On Sun, Feb 17, 2013 at 6:52 AM, Cal Leeming [Simplicity Media Ltd] <
cal.leeming at simplicitymedialtd.co.uk> wrote:

> Although I can't answer your question from direct know, here are some
> relevant links;
>
> NDLB-force-rport (taken from
> http://wiki.freeswitch.org/wiki/Sofia_Configuration_Files#NDLB-force-rport)
> This will force FreeSWITCH to send SIP responses to the network port from
> which they were received. Use at your own risk! For more information see
> NAT Traversal.
> <param name="NDLB-force-rport" value="true|safe"/>
> safe = param that does force-rport behavior only on endpoints we know are
> safe to do so on. This is a dirty hack to try to work with certain
> endpoints behind sonicwall which does not use the same port when it does
> nat, when the devices do not support rport, while not breaking devices that
> acutally use different ports that force-rport will break
>
> Also found these;
>
> http://freeswitch-users.2379917.n2.nabble.com/NDLB-force-rport-safe-td5911932.html
>
> http://lists.freeswitch.org/pipermail/freeswitch-users/2011-November/077600.html
>
> http://lists.freeswitch.org/pipermail/freeswitch-users/2012-July/085658.html
>
> The last update on this was Brian West was (
> http://lists.freeswitch.org/pipermail/freeswitch-users/2008-September/034336.html)
>
> Try adding this param to your sofia profile.  It will break cisco
> phones or any other phone that follows the sip spec.  This explicitly
> breaks RFC to accommodate broken phones.

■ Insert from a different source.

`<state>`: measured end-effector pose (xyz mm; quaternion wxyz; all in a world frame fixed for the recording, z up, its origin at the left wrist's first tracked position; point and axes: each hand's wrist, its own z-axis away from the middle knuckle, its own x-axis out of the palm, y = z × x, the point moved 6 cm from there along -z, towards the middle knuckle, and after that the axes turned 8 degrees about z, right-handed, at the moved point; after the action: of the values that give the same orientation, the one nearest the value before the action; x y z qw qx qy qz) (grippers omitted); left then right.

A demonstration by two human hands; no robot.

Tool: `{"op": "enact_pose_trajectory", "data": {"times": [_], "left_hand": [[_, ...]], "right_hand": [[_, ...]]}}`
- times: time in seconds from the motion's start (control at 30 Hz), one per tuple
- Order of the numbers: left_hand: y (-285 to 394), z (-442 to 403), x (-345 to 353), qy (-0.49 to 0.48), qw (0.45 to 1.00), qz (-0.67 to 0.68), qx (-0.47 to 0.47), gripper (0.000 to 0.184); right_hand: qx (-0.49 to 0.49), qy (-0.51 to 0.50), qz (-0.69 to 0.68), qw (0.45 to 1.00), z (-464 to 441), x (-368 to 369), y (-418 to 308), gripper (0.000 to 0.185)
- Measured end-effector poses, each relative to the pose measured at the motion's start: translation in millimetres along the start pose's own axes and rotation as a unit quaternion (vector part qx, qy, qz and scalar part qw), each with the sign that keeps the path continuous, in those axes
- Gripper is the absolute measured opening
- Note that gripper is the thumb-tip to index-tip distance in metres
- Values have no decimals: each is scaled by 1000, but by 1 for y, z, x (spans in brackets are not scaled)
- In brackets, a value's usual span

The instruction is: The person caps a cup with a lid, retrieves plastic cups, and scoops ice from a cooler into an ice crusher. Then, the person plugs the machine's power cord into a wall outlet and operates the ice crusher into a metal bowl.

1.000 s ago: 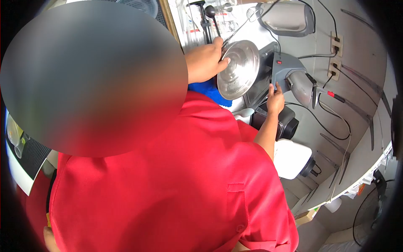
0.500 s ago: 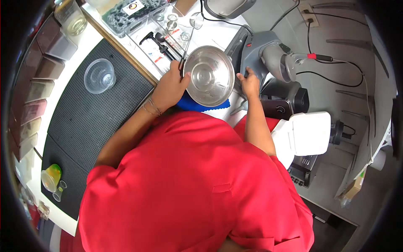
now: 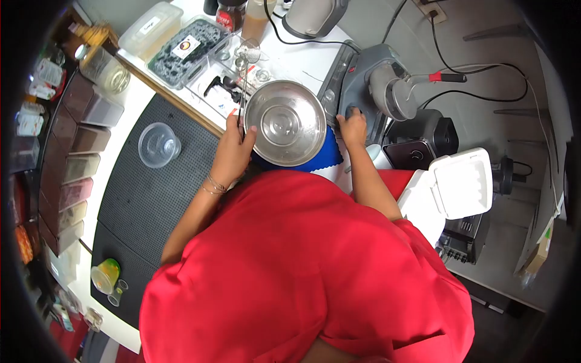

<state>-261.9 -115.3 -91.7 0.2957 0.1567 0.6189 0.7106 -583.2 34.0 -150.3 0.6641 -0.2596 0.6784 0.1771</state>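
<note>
My left hand (image 3: 233,151), with bracelets at the wrist, grips the left rim of a shiny metal bowl (image 3: 284,123), its thumb on the edge. A thin dark handle stands between my fingers and the bowl, under a small wire strainer (image 3: 249,51). Beneath the bowl lies a blue cloth (image 3: 330,151). My right hand (image 3: 353,127) is at the lower end of a grey machine (image 3: 369,78), fingers closed around a small dark part that looks like a knob. A round metal piece with a red-and-black handle (image 3: 448,77) is at the machine's head.
Clear cups (image 3: 159,145) and a yellow-green cup (image 3: 106,276) stand on the black mat (image 3: 133,206). Lidded tubs (image 3: 187,51) and a clear tray of tools sit behind. At right are a black appliance (image 3: 423,136), an open white container (image 3: 463,184) and hanging cables.
The view has swung, bringing more of the mat and shelves in at left. The blurred round shape from a second ago is gone. My left hand stays on the bowl; my right fingers have closed at the machine.
</note>
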Motion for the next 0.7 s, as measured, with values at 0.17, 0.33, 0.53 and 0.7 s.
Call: {"op": "enact_pose_trajectory", "data": {"times": [0.17,0.33,0.53,0.7], "left_hand": [[-16,-9,-3,2,1000,1,3,34],[4,-11,-7,1,1000,-16,25,32],[5,-19,6,-24,1000,1,-18,31],[8,-29,35,-83,996,24,5,32]], "right_hand": [[27,28,-31,999,7,9,14,17],[74,97,-110,986,24,2,8,15],[44,63,-75,994,15,10,-4,15],[30,63,-107,992,17,4,3,13]]}}
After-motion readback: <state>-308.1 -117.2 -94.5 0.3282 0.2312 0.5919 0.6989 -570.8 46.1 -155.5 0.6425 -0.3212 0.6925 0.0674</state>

> <param name="NDLB-force-rport" value="true"/> in your sofia profile.
>
> This information is somewhat out of date and there were some changes to
> the way NAT works since then, so I'm not 100% sure.
>
> If anyone else can chime in to confirm (possibly even Brian West himself)
> that'd be good.
>
> Hope this helps
>
> Cal
>
> On Sat, Feb 16, 2013 at 6:48 PM, George Cooper <geocooper at gmail.com>wrote:
>
>> Hi,
>>
>> I just started trying to work with freeswitch using the FS 1.06 book(
>> although I am running FS ver 1.2.6+git.) , FS cookbook,, and wiki.
>>
>> I  and have a question regarding NAT traversal.
>>
>> I have been stuck trying to get phones to register and be able to call
>> each other using ext 1000 to 1002 for example. I couldn't get the phones to
>> register until I read an archive regarding polycom NAT issues.
>>
>> The freeswitch server I'm connecting to is hosted on a remote  public IP.
>>  I'm using a polycom 335, grandstream xpx 2020, and an x-lite client on a
>> Local 192 network.
>>
>> The below settings seem to have fixed my registration issue.
>>
>> Is there a reason that I would NOT set the parameter settings in
>> sip_profiles/internal.xml to true:
>>
>> <!-- use at your own risk or if you know what this does.-->
>>     <param name="NDLB-force-rport" value="true"/>
>>
>>
>>
>> and to add the variable "sip-force-contact"  for each user in
>> directory/default/1000.xml - 1019.xml ?
>>
>> <include>
>>   <user id="1000">
>>     <params>
>>       <param name="password" value="$${default_password}"/>
>>       <param name="vm-password" value="1000"/>
>>     </params>
>>     <variables>
>>       <variable name="sip-force-contact"
>> value="NDLB-connectile-dysfunction"/>
>>       <variable name="toll_allow" value="domestic,international,local"/>
>>       <variable name="accountcode" value="1000"/>
>>       <variable name="user_context" value="default"/>
>>       <variable name="effective_caller_id_name" value="Extension 1000"/>
>>       <variable name="effective_caller_id_number" value="1000"/>
>>       <variable name="outbound_caller_id_name"
>> value="$${outbound_caller_name}"/>
>>       <variable name="outbound_caller_id_number"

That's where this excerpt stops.